Five deaths in the region were blamed on the May 8 weather. Tornadoes were responsible for three deaths, the first such deaths of the season. Two additional deaths were attributed to a severe thunderstorm.

An EF2 tornado moved across Webster and Dallas counties just outside Charity, Missouri causing one fatality. The 400-yard wide tornado carved an intermittent path for 4 miles. Near Kirksville, Kentucky (Madison County), two people were killed when their mobile home was picked up and thrown by an EF3 tornado.

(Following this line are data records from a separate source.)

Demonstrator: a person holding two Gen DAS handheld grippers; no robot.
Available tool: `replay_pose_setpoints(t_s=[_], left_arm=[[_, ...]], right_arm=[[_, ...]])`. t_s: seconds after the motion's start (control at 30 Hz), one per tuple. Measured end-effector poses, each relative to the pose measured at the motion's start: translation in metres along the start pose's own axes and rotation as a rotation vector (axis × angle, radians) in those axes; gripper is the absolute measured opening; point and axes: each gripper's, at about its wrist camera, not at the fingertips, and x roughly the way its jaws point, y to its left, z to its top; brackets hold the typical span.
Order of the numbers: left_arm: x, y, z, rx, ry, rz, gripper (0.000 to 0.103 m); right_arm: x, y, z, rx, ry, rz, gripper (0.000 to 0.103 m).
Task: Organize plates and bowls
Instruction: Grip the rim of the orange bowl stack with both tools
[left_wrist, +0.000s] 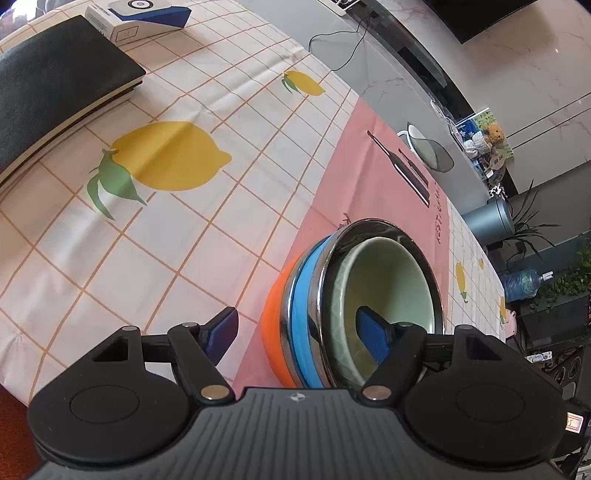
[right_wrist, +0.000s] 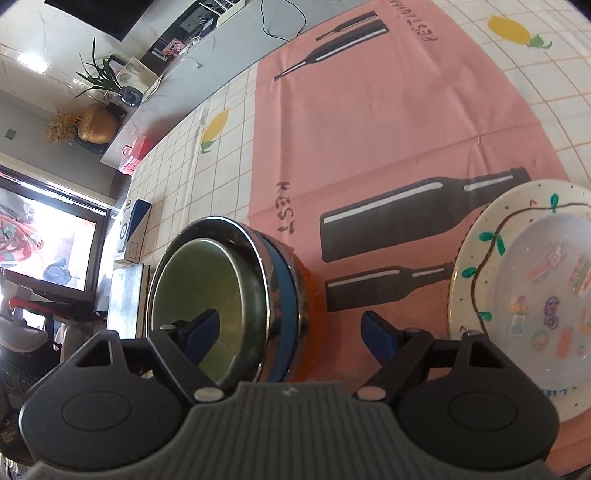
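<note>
A nested stack of bowls stands on the pink placemat (left_wrist: 351, 166): an orange bowl (left_wrist: 273, 325) at the bottom, then a blue bowl (left_wrist: 303, 295), a steel bowl (left_wrist: 369, 223) and a pale green bowl (left_wrist: 391, 273) innermost. My left gripper (left_wrist: 297, 332) is open and straddles the stack's left wall, one finger inside the green bowl, the other outside and clear of the orange one. My right gripper (right_wrist: 291, 330) is open astride the opposite wall, with one finger in the green bowl (right_wrist: 199, 273). A white plate (right_wrist: 476, 258) with a painted vine lies to the right.
The table wears a checked lemon-print cloth (left_wrist: 166, 158). A black book (left_wrist: 55, 92) and a white-and-blue box (left_wrist: 140, 14) lie at the far left. Beyond the table's far edge are a floor with a cable, plants and furniture.
</note>
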Motion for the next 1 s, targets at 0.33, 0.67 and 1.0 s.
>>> replay_pose_setpoints(t_s=[0.33,0.67,1.0], left_arm=[[0.013,-0.003,-0.006,0.005,-0.002,0.029,0.081],[0.019,-0.002,-0.009,-0.015,0.008,-0.023,0.063],[0.017,-0.009,-0.009,0.033,-0.001,-0.022,0.064]], right_arm=[[0.008,-0.006,-0.001,0.026,0.007,0.018,0.068],[0.009,-0.008,-0.001,0.038,0.000,0.076,0.055],[0.008,-0.011,-0.001,0.052,-0.005,0.059,0.042]])
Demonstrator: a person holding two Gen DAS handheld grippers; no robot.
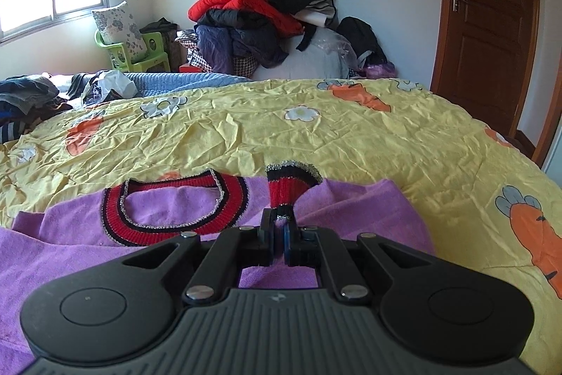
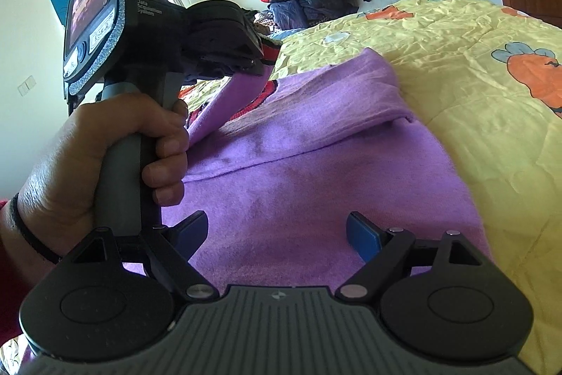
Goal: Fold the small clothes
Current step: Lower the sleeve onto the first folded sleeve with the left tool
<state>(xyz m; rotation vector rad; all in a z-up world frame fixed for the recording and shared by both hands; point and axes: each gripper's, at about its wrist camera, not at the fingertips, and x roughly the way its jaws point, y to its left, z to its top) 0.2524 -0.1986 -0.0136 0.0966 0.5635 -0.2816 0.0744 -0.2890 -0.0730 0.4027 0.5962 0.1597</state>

A severe thunderstorm one mile south of Poplar Bluffs, Missouri (Butler County) killed two people when a tree was blown onto their SUV causing a fire.
 

Other Severe Weather

A wide swath of severe weather tore across the southern midwest on May 7 and 8. Winds and tornadoes left a path of destruction across southern Missouri, southern Illinois, and Kentucky. Hundreds of damage reports were logged with power outages, trees and power poles snapped, overturned vehicles, damaged and destroyed homes and buildings, and flying debris too numerous to list.

Preliminary numbers from the Storm Prediction Center indicated that 27 tornadoes occurred in the Midwest in May, including 19 in Missouri. Winds were clocked at 90 mph in Missouri and over 100 mph in Illinois. Power outages affected hundreds of thousands of customers and many remained without power through May 10 (30,000 in Missouri and 40,000 in Illinois). Detailed reports on the severe weather were made available by NWS offices in the area (Springfield MO, Paducah KY, and Louisville KY).

Large hail was also reported across the area this week with every state except Indiana seeing at least 1" hail stones. Missouri was hardest hit with baseball size hail (2.75") on May 1, 7, and 8. Iowa reported baseball size hail on May 6, hail up to 1.25" on May 7, and 1" hail on May 8. Illinois saw large hail on May 7 (2") and May 8 (1.75"). Kentucky also had large hail on those days with 1.75" hail on May 7 and 2" hail on May 8. Further to the north, Ohio had 1" hail on May 1; Minnesota had 1.50" hail on May 5 and 1" hail on May 6; Wisconsin also had 1" hail on May 5; and Michigan had 1.75" hail on May 7.
 

Flooding

Southeast Kentucky received heavy rains of 2 to 6 inches on May 7 and 8 which caused flash flooding. The hardest hit areas were in Owsley, Breathitt, Floyd and Pike counties. May rainfall in the area has already exceeded 6 inches at several stations with Boonesville (Owsley County) already at 8.39 inches. The Jackson, Kentucky NWS office posted more information and pictures of the flooding.

The Red River flooding continues to abate with gauges reporting moderate to minor flooding as of May 10. The length of the 2009 flood has set records at both Fargo and Grand Forks for consecutive days at or above moderate flooding. The work of cleaning up thousands of sand bags continues in Moorhead, Minnesota where sand is being saved for later use on icy roads.

Numerous gauges in Missouri, Illinois, and Kentucky reported moderate flooding (Figure 4). Along the Illinois River, major flooding was reported at 2 gauges.